= 2002 in motoring =

2002 in motoring deals with developments in the automotive industry that occurred throughout the year 2002 by various automobile manufacturers, grouped by country.

==United Kingdom==
Ford ends 90 years of building cars in Britain when the Dagenham plant finishes Fiesta production in February, but it will remain open for the production of vans and the development of engines. The new fifth-generation Fiesta, will be built at the Valencia plant in Spain. The 5-door hatchback launched first with the 3-door launching in December. Its front-wheel drive chassis is used for an estate/MPV crossover called the Fusion. Another addition to the range will be a Peugeot-sourced 1.4-liter turbo-diesel engine. The Escort name was retired after 34 years when the last van models were produced and was replaced with the Transit Connect late in the year.

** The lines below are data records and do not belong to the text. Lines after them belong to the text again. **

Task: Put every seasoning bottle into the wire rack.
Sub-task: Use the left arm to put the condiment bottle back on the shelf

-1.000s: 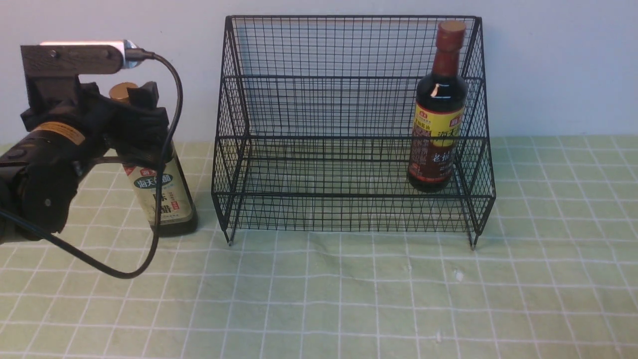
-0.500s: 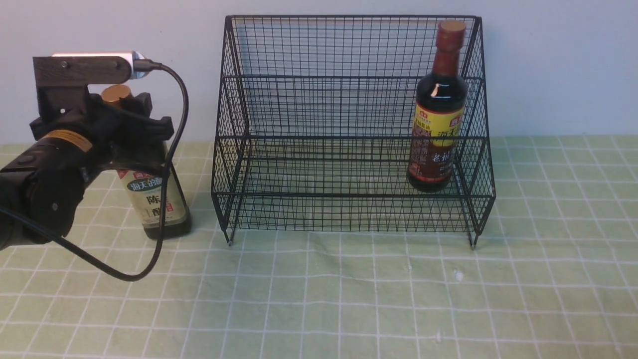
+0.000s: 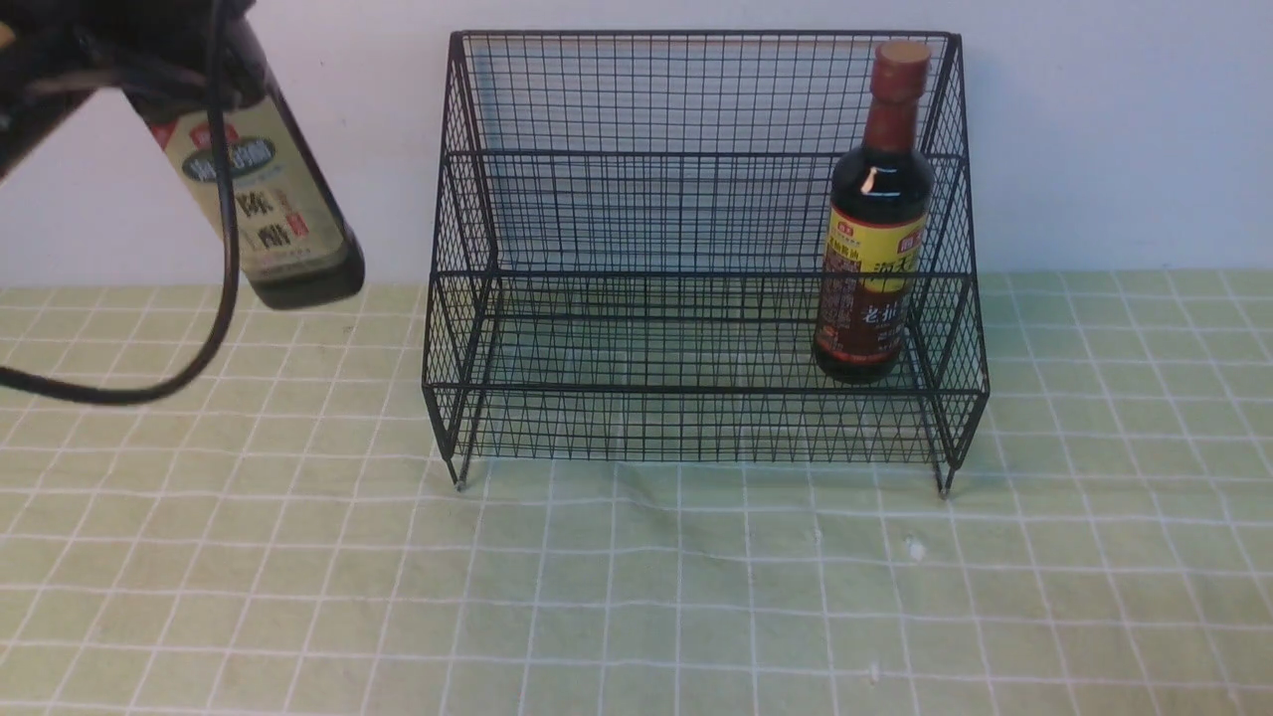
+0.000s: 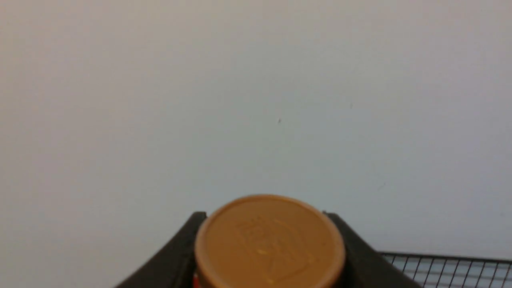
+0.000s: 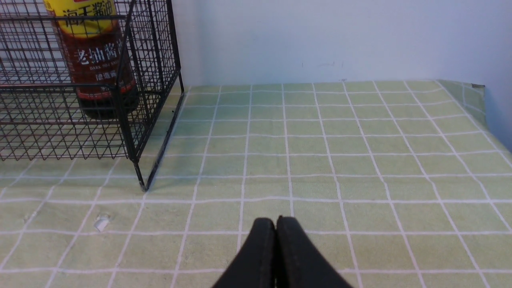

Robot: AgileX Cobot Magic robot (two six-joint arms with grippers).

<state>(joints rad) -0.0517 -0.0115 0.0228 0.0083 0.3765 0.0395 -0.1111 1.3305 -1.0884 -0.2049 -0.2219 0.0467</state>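
Observation:
The black wire rack stands at the back middle of the table. The round bottle with reddish-brown neck and yellow-red label stands upright inside the rack's lower shelf at its right end; it also shows in the right wrist view. The squarish bottle with beige label hangs tilted in the air at upper left, left of the rack. My left gripper is shut on its neck under the gold cap. My right gripper is shut and empty above the cloth, right of the rack.
A green checked cloth covers the table, with a pale wall right behind the rack. The left arm's black cable loops down in front of the lifted bottle. The table's right edge shows in the right wrist view.
My left gripper has lifted the squarish bottle off the cloth, up to the frame's top, and it now tilts with its base toward the rack. The round bottle has not moved.

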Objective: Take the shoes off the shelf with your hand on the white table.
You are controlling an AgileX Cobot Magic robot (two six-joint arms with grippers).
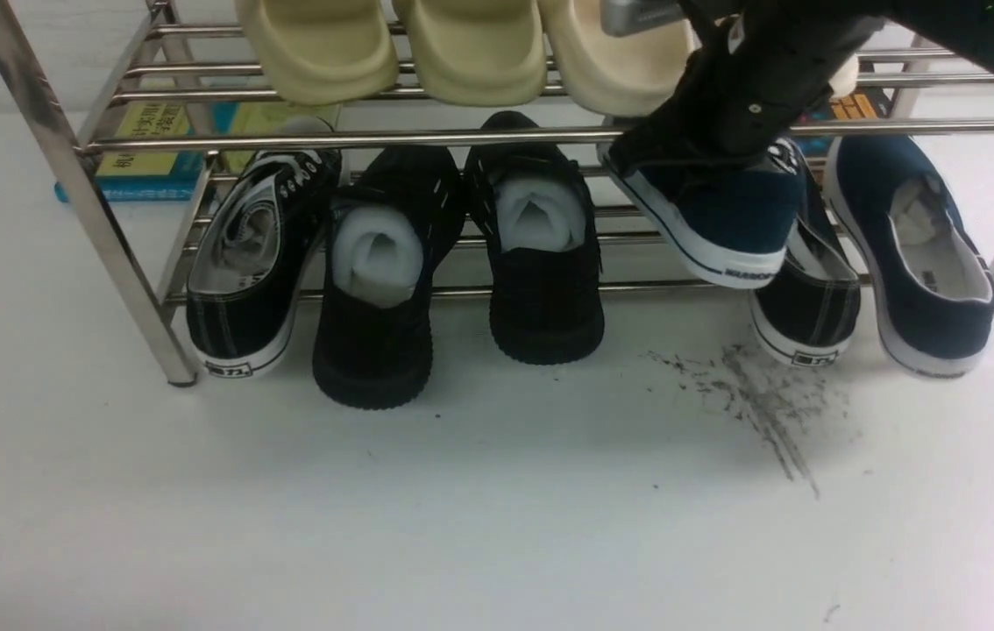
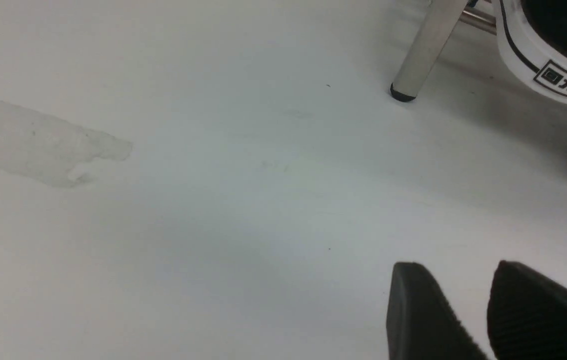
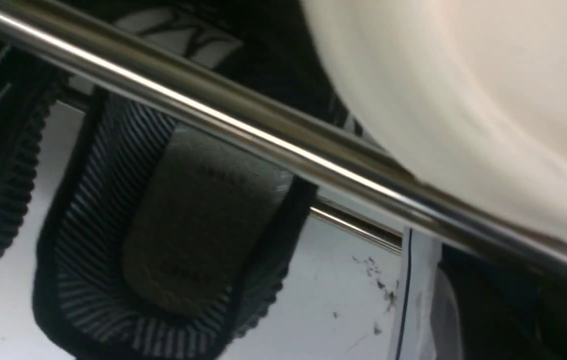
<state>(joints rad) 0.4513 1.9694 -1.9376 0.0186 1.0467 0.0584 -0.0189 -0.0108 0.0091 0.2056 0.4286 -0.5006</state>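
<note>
Right tool [image 1: 729, 114] comes down from the upper right past the shelf's [image 1: 357, 137] top front rail; it looks closed on the upper of one navy shoe [image 1: 716, 223]; the fingertips are buried at the shoe's mouth, so the exact purchase cannot be made out.

Held shoe: right of centre, tilted, white-soled heel toward the near side, raised above the lower rails and clear of the surface [image 1: 462, 491].

Second navy shoe [image 1: 926, 263]: far right on the lower tier, heel down on the surface, crumpled paper in its mouth; untouched.

Black lace-up sneaker [image 1: 808, 307] sits between the two navy ones, partly hidden behind the raised one.

Left tool [image 2: 468, 300]: low over bare surface on the left, near the shelf's leg; pads a little apart, nothing between them.

Handling, my reading: light; the canvas upper is soft and will fold under a pinch; the rubber sole is stiffer and grippy. Best hold is likely across the heel collar or down onto the sole edge, not loose cloth. The paper stuffing may drop if the shoe tips mouth-down. The top rail sits close above the tool, so the way out toward the scuff streaks [image 1: 760, 403] looks tight.
</note>
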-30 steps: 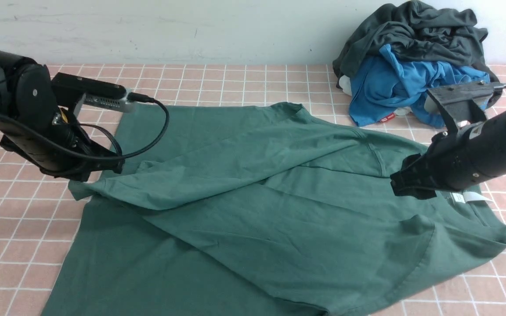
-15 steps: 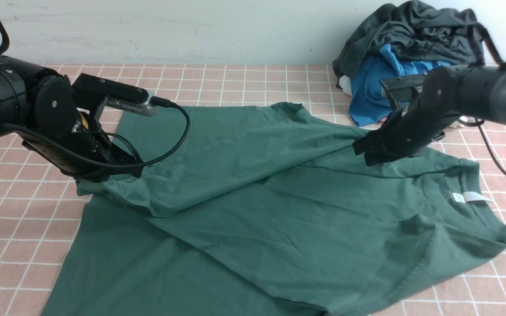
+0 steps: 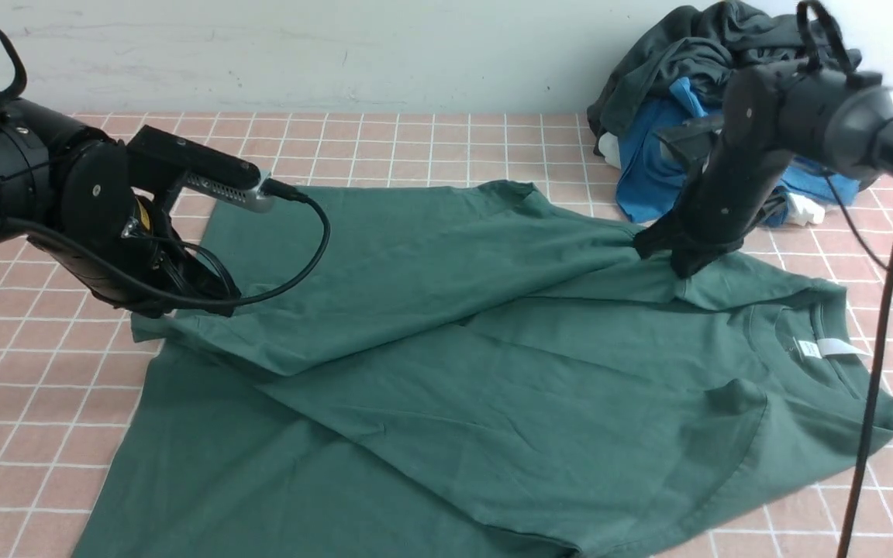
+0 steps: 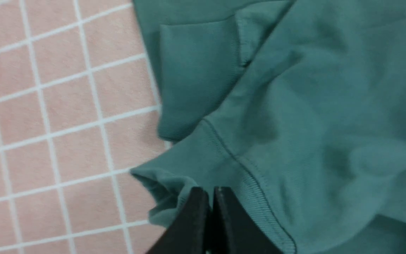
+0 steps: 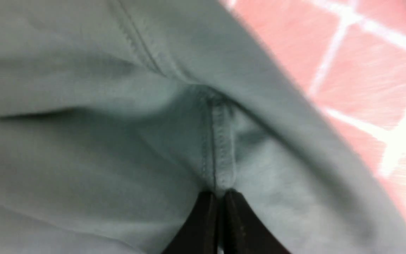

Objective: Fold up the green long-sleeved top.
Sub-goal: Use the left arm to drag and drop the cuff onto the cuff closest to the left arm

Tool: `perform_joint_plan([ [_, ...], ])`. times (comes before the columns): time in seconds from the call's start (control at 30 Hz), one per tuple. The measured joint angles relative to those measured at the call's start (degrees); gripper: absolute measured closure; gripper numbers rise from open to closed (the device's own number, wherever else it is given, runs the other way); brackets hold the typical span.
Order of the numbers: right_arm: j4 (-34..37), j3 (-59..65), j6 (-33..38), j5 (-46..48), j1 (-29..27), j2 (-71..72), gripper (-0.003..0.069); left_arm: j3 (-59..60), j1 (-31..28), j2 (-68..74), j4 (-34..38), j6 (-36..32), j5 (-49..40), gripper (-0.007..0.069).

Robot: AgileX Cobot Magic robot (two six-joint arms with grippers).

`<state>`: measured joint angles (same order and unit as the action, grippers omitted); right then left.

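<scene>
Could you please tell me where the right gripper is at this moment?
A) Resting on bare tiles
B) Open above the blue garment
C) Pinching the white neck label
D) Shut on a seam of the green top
D: in the right wrist view the right gripper has its jaws pressed together on a stitched seam of the green long-sleeved top.

The work surface [image 3: 431, 147] is covered with small square pink tiles, separated by white grout lines in a regular grid. It is bounded at the far side by a plain off-white wall [image 3: 299, 54], on which faint scuffs are seen. Only soft shadows are cast under even light.
</scene>
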<state>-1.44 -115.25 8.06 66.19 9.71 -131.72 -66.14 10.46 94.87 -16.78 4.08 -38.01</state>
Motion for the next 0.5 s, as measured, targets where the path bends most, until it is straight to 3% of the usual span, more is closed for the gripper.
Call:
perform_joint_plan([
  [0.2, 0.9, -5.3, 3.2, 4.1, -2.5, 0.0, 0.0657, 0.0, 0.0, 0.0, -5.3, 5.5, -0.2, 0.0627],
  [0.4, 1.4, -5.5, 5.2, 4.6, -3.3, -1.2, 0.0647, 0.0, 0.1, 0.0, -5.0, 6.2, -4.3, 0.062],
  [0.5, 1.4, -5.6, 5.5, 4.7, -3.3, -2.4, 0.0582, 0.0, 0.1, 0.0, -4.9, 5.9, -5.5, 0.0549],
])
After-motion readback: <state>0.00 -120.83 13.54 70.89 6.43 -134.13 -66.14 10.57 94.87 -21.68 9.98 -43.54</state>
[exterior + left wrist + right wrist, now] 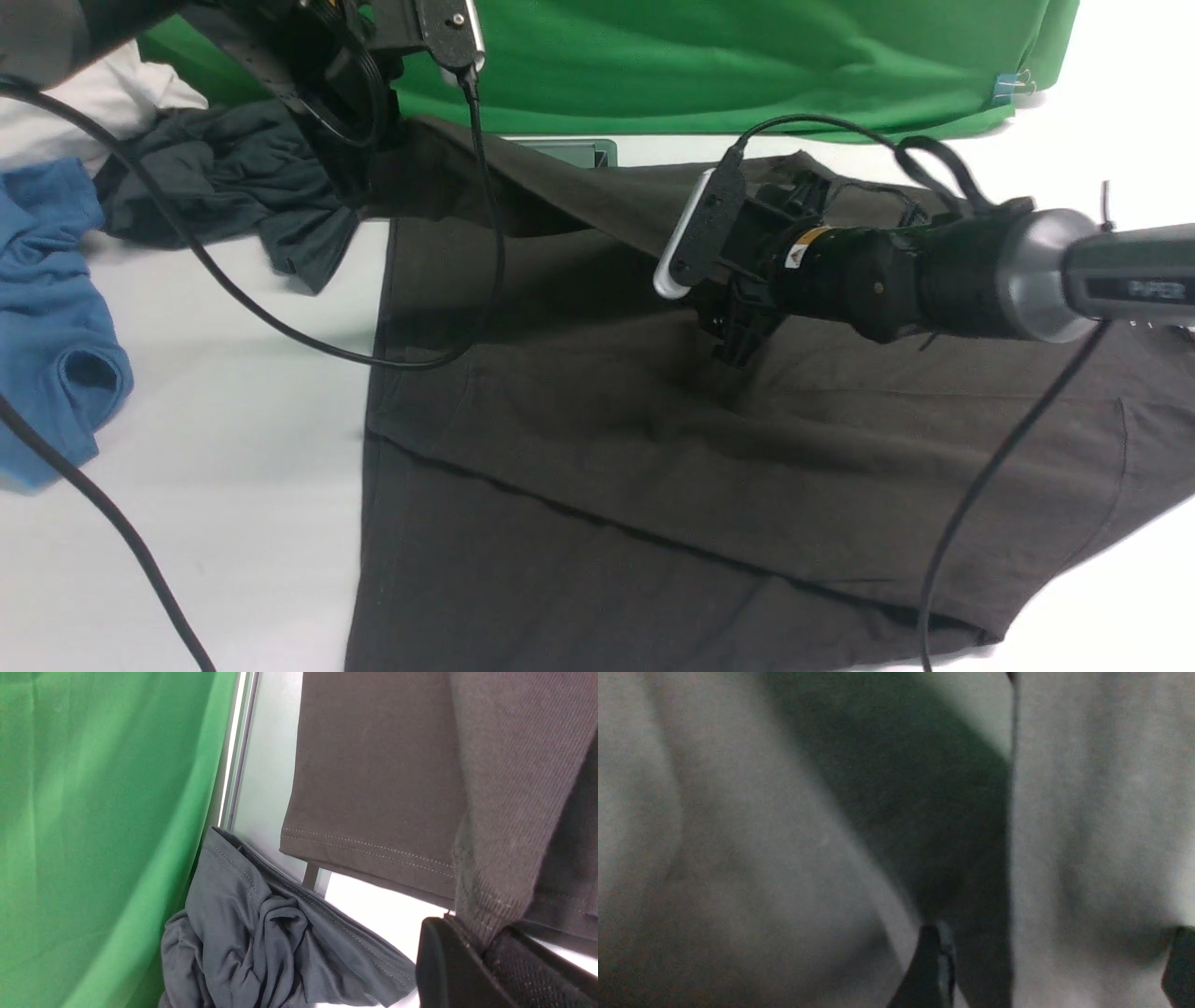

The Puma coupe ends production after five years as the ST170 and RS versions of the Focus launch.

Vauxhall introduces a second-generation Vectra which continues to be built in Britain, moving production to Ellesmere Port.

Land Rover introduces new version of Range Rover at the start of the year while the smaller Discovery gets a facelift four years after the launch of the current generation with Range Rover styling cues.

==France==
The new Renault Mégane earns the European Car of the Year award, and offers a 1.9-liter direct-injection diesel engine. The initial bodystyles are three- and five-door hatchbacks.

The new Renault Mégane achieves the full five-star Euro NCAP making it the first small family car in Europe to do so.

Renault has also re-entered the executive car sector with the Vel Satis, a five-door luxury hatchback.

Citroën Saxo production is winding down after six years following the launch of the new C3, a five-door hatchback. Saxo production will continue for another year until the launch of the new C2.

The Eurovan venture between Peugeot, Citroën and Fiat has been renewed in an all-new format. Fiat retains the Ulysse nameplate, but the Citroën Synergie becomes the C8 and the Peugeot 806 becomes the 807. Left-hand drive markets will get the Lancia Phedra.

==Germany==
The Volkswagen Polo has been relaunched in a new fourth generation format, sharing its underpinnings with the Škoda Fabia that was launched two years prior.

The BMW 7 Series is updated. A similarly styled update for the smaller 5 Series is due for the following year.

The latest Mercedes E Class is introduced, which resembles the smaller C Class and the larger S Class.

==Spain==
The third generation SEAT Ibiza goes on sale at the same time as the new Volkswagen Polo upon which it is mechanically based. A Córdoba saloon version comes with a boot.

==Eastern Europe==
The six-year-old Volkswagen Passat design has been tweaked to become the Czech-built Superb.

==Japan==
Honda launched a new supermini, the Jazz.

Honda also launched a new version of Accord large family car.

The Nissan Micra has a new version with styling that blends modern and retro.